Edward B.Tylor (1871, p.1) descreve a cultura como “conjunto complexo, a totali-dade de conhecimentos, crenças, artes, leis, moral, costumes e qualquer capacitotali-dade e hábitos adquiridos pelo homem enquanto membro de uma sociedade”.

A história da gastronomia é a própria história da evolução do homem.

Através da alimentação podemos identificar hábitos, cultura, origem, estruturas sociais, a organização e evolução de um povo.

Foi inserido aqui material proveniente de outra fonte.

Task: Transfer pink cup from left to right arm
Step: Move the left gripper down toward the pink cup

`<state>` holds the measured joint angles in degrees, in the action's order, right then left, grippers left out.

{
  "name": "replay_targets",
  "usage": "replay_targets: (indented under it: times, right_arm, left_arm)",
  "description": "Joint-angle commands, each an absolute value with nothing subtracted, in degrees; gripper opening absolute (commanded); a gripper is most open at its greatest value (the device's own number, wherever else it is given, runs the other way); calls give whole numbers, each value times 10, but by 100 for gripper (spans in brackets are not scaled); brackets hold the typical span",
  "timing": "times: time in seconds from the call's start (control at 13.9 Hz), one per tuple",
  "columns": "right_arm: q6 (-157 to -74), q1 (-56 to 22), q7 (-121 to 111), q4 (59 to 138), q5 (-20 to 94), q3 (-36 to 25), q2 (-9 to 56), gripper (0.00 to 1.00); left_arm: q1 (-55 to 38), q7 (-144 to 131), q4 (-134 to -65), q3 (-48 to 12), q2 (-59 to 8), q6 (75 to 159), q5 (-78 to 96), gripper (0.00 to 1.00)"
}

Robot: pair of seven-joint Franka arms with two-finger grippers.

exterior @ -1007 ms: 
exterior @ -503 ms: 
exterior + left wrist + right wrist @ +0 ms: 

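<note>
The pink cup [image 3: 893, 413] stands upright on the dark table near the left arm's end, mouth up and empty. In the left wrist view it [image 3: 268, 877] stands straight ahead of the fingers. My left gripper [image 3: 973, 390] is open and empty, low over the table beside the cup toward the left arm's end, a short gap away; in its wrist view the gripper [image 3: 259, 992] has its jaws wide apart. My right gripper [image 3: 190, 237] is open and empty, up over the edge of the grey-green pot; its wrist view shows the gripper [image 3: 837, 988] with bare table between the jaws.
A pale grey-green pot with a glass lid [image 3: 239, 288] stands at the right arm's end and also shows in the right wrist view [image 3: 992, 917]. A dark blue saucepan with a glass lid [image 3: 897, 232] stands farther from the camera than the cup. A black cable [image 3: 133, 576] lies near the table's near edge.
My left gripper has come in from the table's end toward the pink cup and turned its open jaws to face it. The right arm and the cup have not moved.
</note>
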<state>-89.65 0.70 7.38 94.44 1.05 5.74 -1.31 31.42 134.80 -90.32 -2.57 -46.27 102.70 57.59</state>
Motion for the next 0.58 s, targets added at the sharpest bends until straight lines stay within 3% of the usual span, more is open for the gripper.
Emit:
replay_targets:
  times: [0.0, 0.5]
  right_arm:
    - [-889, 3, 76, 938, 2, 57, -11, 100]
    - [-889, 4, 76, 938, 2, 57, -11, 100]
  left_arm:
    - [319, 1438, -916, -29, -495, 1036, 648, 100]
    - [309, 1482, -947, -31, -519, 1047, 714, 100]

Narrada das mais diversas maneiras, a gastronomia acompanha a história da humanidade, poemas, cartas, manuscritos, romances e até mesmo na bíblia. A comida é o que reúne as pessoas, desde relatos anteriores à Santa Ceia até os dias atuais, das comemorações aos milagres. Da escassez aos momentos de fartura. Num passado não tão distante, Pero Vaz de Caminha descreve o primeiro contato dos índios com os alimentos europeus :

Mostraram-lhes um carneiro: não fizeram caso dele; uma galinha, quase tiveram medo dela – não lhe queriam tocar, para logo depois tomá-la com grande espanto nos olhos. . . Não lavram, nem criam; não há aqui boi ou vaca, cabra, ovelha ou galinha e não comem senão deste inhame, de que aqui há muito e dessas sementes e frutas que as árvores de si deitam.

SCHOTT, Bem, p.31

Sem uma data exata, mas próxima ao descobrimento do Brasil, Leonardo Da Vinci também fazia relatos da arte culinária. O chamado CODEX ROMANOFF, escrito por Da Vinci, narra suas experiências gastronômicas, receitas e invenções destinadas à cozinha. O caderno de culinária de Leonardo é um registro de memórias, banquetes, opiniões sobre os alimentos e histórias pessoais, assim como um diário. Em seus manuscritos é possível perceber o “novo”, os modos os sentimentos os afetos, medos, pensamentos e até os atos de reprovação:

Parece-me indigno dos tempos presentes o costume de Meu Senhor Ludovico de amarrar coelhos à cadeira de seus convidados para que estes possam limpar a gordura das mãos nas costas dos animais. DA VINCI, 2005, p. 189

Leonardo, depois destas observações, parece ter encontrado a solução. É atribuída a ele a invenção do guardanapo.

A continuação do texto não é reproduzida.